Up to 600 children, some as young as seven are leading lives as transsexuals after being identified as having a rare psychological condition. All are being counselled until they can have sex-change operations in their late teens.
The youngsters have gender dysphoria - the medical term for profound confusion about sexual identity. They lead lives in direct contradiction to their biological sex. Most cross-dress at school and at home and some even change their name by deed poll
Psychiatrists report the numbers of these children are rising every year as recognition and awareness of the condition increases.
Adam, a seven-year-old who agreed with his mother to talk to The Express on Sunday, wears girls' clothes and calls himself Sarah.
Asked why he wants to be a girl, he said: "Because I already am one. I was damaged before I was born inside Mummy's tummy, so I was born into a boy's body. I'm never going to be a man. I'm going to grow up into a woman."
His mother Louise said: "He began showing signs of wanting to be a girl when he was three. I remember feeling very scared. I couldn't understand it. He made himself look just like a little girl and it wasn't right."
"Of course I questioned myself, wondering what I might have done. Now, after four years of learning about his condition, I can't say 'I'll only love you if...' It just doesn't work like that. He's an innocent child acting in a way that comes completely naturally to him."
James, 11, officially changed his name from Janet this summer, when his parents agreed for the first time to call him "He". His mother Maria tolerated his behaviour until finally being told by a psychiatrist: "Your daughter is among a small group of people who emotionally feel they belong to the opposite sex."
"It killed me," said Maria. "She was saying the words and I was just thinking 'Please don't let this be true'. The game was over then. That's when my husband and I knew we had to face up to it."
James said: "I'm a boy, I was born trapped in the wrong body. Sometimes I get bullied at school. And if they say, 'you're a girl', I tell them, 'Oh no! I left my high heels behind!' I know I'm slightly different, but the doctors won't tell me when I can start treatment."
Both James and Adam are well-educated, articulate and come from stable families. They have been with the self-help group Mermaids.

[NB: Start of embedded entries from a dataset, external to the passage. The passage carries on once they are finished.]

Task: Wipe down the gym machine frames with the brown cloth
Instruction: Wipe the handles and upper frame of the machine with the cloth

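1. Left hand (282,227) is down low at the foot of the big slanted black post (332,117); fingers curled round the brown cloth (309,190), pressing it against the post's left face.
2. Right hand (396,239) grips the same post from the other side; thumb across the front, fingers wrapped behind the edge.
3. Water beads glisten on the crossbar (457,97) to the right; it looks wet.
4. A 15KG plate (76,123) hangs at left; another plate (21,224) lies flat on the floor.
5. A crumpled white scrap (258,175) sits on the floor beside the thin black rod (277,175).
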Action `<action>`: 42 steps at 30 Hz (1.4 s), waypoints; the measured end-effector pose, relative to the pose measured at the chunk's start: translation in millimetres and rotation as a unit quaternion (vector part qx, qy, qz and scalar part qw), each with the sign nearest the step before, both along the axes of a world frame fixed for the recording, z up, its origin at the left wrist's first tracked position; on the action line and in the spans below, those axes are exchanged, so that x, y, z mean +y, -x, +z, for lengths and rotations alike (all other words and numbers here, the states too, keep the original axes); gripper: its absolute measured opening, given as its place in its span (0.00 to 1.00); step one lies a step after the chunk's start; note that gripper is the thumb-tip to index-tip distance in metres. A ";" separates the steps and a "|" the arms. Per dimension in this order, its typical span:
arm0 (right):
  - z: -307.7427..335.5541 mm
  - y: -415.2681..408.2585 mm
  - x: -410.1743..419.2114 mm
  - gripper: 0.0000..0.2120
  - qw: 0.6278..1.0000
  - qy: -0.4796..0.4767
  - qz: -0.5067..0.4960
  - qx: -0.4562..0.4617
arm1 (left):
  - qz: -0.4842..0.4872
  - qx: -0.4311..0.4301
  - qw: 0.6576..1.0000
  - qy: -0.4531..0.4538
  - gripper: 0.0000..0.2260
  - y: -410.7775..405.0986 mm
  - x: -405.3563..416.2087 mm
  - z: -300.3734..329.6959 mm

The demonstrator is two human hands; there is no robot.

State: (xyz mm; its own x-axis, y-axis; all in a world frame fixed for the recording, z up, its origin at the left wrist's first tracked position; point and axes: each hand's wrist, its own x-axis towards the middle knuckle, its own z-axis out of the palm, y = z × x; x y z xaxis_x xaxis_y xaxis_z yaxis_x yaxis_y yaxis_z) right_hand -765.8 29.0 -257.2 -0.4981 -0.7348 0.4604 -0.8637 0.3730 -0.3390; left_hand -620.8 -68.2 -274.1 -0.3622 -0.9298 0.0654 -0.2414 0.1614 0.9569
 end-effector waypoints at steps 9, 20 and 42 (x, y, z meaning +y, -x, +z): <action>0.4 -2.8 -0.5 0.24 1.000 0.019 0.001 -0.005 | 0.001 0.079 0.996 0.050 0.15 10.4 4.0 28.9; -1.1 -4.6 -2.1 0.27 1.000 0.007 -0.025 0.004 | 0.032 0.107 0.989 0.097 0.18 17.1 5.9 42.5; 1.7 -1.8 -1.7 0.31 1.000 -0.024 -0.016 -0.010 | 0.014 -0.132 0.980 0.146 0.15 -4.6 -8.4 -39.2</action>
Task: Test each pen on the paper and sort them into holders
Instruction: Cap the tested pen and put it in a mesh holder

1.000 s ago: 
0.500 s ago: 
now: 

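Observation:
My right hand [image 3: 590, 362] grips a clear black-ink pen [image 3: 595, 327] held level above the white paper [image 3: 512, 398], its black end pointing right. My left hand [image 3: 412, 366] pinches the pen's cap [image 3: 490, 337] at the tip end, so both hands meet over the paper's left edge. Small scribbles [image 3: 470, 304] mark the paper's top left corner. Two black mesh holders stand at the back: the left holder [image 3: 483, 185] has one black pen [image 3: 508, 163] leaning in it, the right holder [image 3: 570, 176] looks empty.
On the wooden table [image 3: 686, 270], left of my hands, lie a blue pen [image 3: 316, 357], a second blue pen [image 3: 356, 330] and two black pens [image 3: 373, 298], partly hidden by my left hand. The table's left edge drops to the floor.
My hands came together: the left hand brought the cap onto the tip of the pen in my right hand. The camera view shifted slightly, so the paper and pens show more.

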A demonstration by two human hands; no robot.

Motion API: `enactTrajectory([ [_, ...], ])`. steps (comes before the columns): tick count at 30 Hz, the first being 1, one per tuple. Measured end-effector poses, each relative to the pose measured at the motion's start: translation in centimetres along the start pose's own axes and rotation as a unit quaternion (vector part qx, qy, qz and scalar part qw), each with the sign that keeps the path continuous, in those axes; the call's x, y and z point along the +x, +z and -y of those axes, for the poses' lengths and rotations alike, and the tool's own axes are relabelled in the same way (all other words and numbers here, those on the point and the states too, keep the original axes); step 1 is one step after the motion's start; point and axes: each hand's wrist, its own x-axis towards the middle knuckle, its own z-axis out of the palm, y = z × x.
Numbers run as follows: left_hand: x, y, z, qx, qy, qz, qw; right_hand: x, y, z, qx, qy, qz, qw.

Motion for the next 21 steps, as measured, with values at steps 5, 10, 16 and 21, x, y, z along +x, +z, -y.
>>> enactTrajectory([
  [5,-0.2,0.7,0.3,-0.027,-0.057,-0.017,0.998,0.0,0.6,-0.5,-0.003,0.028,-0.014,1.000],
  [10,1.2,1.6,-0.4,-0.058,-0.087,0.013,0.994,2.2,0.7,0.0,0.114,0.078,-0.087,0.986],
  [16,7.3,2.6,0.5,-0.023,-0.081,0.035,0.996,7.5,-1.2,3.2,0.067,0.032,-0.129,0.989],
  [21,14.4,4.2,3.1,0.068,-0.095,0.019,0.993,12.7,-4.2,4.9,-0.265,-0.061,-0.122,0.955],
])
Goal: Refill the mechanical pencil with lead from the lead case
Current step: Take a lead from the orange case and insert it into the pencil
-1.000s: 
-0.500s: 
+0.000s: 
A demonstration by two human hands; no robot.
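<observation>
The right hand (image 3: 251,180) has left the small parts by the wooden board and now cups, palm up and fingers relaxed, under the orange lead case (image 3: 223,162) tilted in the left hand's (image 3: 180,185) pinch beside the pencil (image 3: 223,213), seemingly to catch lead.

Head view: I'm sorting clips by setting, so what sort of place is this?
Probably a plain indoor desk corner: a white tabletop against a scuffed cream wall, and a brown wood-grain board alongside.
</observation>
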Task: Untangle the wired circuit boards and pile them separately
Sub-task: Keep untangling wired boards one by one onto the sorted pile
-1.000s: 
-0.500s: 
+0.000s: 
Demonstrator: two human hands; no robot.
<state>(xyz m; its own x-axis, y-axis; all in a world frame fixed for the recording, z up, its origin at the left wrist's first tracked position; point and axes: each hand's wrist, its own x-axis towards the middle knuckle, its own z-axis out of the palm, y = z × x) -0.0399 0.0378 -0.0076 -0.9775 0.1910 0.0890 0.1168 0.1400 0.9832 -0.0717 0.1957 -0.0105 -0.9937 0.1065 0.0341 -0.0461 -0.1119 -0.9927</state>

Spokeswoman Margaret Griffiths, whose own son had a sex change at 18, said: "Of course, people react with disbelief. But frankly, until you've been there, you just don't know what it's like. Parents get told they shouldn't be letting children do this, that it's all their fault."
"But the parents aren't a bunch of hippies who let their children get away with anything. They are normal people who have learned to cope, often after years of heartache."
The Royal College of Psychiatrists has drawn up new guidelines for dealing with the condition, encouraging increased support and early counselling.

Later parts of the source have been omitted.